New Ziraat Bank notes trade up; Bancolombia, Hungary set roadshows; Saudi Arabia on tap

By Rebecca Melvin

New York, Sept. 26 – Turkiye Cumhuriyeti Ziraat Bankasi AS’ newly priced 5 1/8% notes traded up to 100.5 on Tuesday after the Turkish bank priced $500 million of the six-year notes at par.

The Ziraat Bank bonds were driven up by a general recovery in emerging market risk following a weaker tone on Monday, MUFG Securities credit strategist Trieu Pham told Prospect News.

Emerging markets had been weighed down along with other markets by fears over talk of war between North Korea and the United States. Those fears seemed to abate on Tuesday with U.S. Treasuries slipping back and stocks reasserting themselves.

Geopolitical concerns remain in the forefront of market tone however. In addition to the Korean peninsula, investors were expected to watch the results of the Kurdish independence referendum, which should be announced within the next several days, and potential fallout there in the region. However, the Kurdish government has said the vote will not to spur immediate separation plans but beginning of talks.

Elsewhere on Tuesday, Hungary was set to start a roadshow in Europe for a benchmark offering of euro-denominated 10-year notes, according to a market source.

BNP Paribas, Citigroup, Deutsche Bank and ING were arranging the meetings for the Regulation S offering beginning on Wednesday.

Hungary is also holding a capped tender offer for dollar-denominated notes, which is set to expire Oct. 3.

In Latin America, Bancolombia SA was also starting a roadshow for up to $1 billion of 10-year subordinated tier 2 notes.

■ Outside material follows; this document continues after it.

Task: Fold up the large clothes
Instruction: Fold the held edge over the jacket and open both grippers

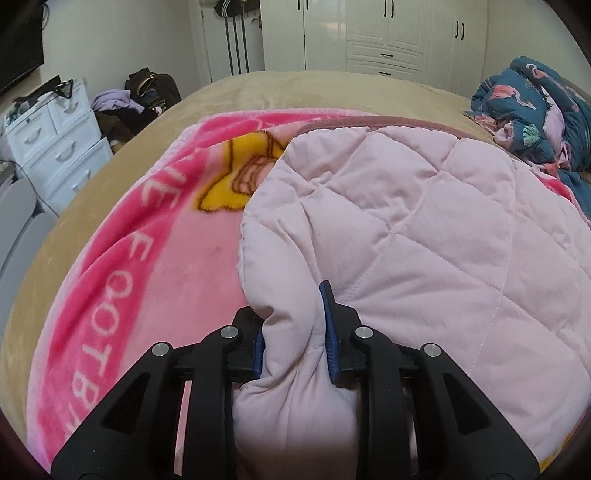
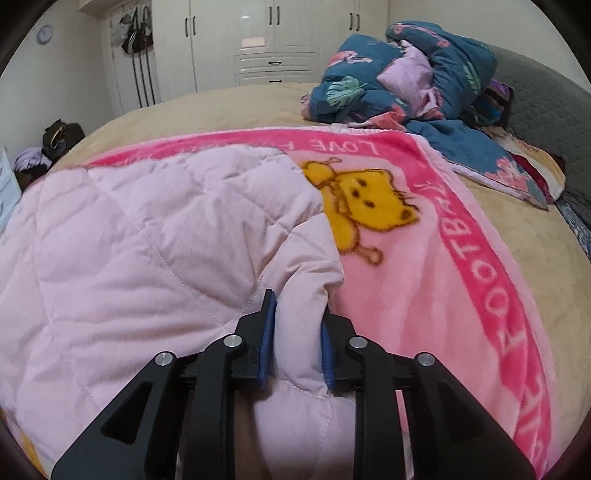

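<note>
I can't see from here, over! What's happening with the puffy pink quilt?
Left tongs shut on pale pink quilted blanket. Right tongs shut on it too. Lies over pink fleece bear blanket. Nothing blocking.

- We are seeing a tan bed (image 1: 258, 88) lying under a pink cartoon blanket (image 2: 424, 266).
- We are noticing a blue flamingo-print duvet (image 2: 376, 85) sitting crumpled near the grey headboard (image 2: 546, 107).
- We are spotting a white wardrobe (image 1: 369, 33), a white drawer unit (image 1: 55, 147) and dark bags (image 1: 151, 88) standing beside the bed.
</note>
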The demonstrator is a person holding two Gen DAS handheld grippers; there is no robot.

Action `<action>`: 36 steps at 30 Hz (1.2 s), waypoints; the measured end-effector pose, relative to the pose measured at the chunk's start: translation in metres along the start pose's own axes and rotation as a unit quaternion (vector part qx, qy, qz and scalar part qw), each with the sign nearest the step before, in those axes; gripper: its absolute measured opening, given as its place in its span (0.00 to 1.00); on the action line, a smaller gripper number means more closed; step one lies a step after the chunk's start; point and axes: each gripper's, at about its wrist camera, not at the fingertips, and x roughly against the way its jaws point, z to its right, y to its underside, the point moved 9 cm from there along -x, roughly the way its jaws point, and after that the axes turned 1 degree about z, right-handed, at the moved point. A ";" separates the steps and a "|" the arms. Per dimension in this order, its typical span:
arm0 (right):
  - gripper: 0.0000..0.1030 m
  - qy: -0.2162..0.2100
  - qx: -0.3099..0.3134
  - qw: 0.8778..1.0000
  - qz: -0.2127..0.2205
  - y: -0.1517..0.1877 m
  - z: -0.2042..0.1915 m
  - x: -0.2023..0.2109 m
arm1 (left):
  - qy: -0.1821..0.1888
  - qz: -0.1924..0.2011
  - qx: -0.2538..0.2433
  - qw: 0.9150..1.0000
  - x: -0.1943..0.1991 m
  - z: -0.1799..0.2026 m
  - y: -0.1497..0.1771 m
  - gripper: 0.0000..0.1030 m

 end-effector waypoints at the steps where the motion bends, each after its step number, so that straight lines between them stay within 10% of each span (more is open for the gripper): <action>1: 0.40 -0.001 -0.006 1.000 0.004 0.001 0.002 0.007 | 0.000 -0.003 -0.002 1.000 0.000 -0.001 0.000 0.17; 4: 0.73 -0.018 -0.041 0.998 0.037 0.007 0.005 0.043 | 0.000 -0.007 -0.003 1.000 0.005 -0.001 0.002 0.17; 12: 0.92 -0.076 -0.079 0.989 0.101 0.048 -0.005 0.130 | 0.003 -0.010 0.003 1.000 0.015 -0.005 0.008 0.21; 25: 0.96 -0.111 -0.070 0.984 0.120 0.054 -0.020 0.181 | 0.034 0.045 0.032 0.998 0.107 -0.016 0.020 0.91; 36: 0.96 -0.136 -0.047 0.980 0.138 0.054 -0.043 0.212 | 0.061 0.082 0.031 0.994 0.174 -0.001 0.060 0.91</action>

Investor meetings were scheduled through Oct. 10 for Bogota, Los Angeles, Boston, Zurich, Geneva, Lima and Santiago.

The registered Bancolombia deal is being sold via joint bookrunners BofA Merrill Lynch, Citigroup and UBS Securities, with Valores Banistmo acting as co-manager.

Proceeds will be used to acquire a portion of the Medellin, Colombia-based lender’s 6 1/8% notes due 2020 and 5 1/8% notes due 2022, issued on July 26, 2010 and Sept. 4, 2012, respectively. Any remaining proceeds to be used for general corporate purposes.

Price talk emerged on Saudi Arabia’s planned dollar-denominated notes.

The 2023 tranche was being talked at a yield spread in the U.S. Treasuries plus 130 basis points area. The 2028 tranche was being talked at a yield spread of U.S. Treasuries plus 165 bps area, and the 2047 tranche of notes was being talked at a spread in the Treasuries plus 200 bps area.

The notes are being sold under the kingdom’s global medium-term note program via Goldman Sachs, GIB Capital, HSBC, JPMorgan and MUFG as joint lead managers and joint bookrunners.

New Ziraat Bank trades up

Ziraat distributes Turkish government subsidized agricultural loans and is Turkey’s leading bank in terms of total assets, total deposits and return on equity as of the first half of 2017.

The new Ziraat 5 1/8% notes priced at a spread of mid-swaps plus 314.1 bps, at the tight end of talk, and the new paper represents the bank’s longest-dated offering to date.

Despite an unfavorable secondary market on Monday with Ziraat’s existing bonds widening by 10 bps to 15 bps, the bank was able to tighten talk on the deal by 3/8%.

Final guidance was 5 1/8% to 5¼%, which was revised during marketing to 5¼% to 5 3/8% from 5 3/8% to 5½% initially.

The Rule 144A and Regulation S notes were sold via bookrunners Societe Generale CIB, Goldman Sachs International, Standard Chartered, SMBC Nikko Bank and UniCredit Bank.

The order book was for more than $1.6 billion.

The notes have a change-of-control put if Turkey ceases to control more than 50% of the ordinary shares of the bank.

The pricing landing represents a very slight new issue premium compared to fair value at the market open.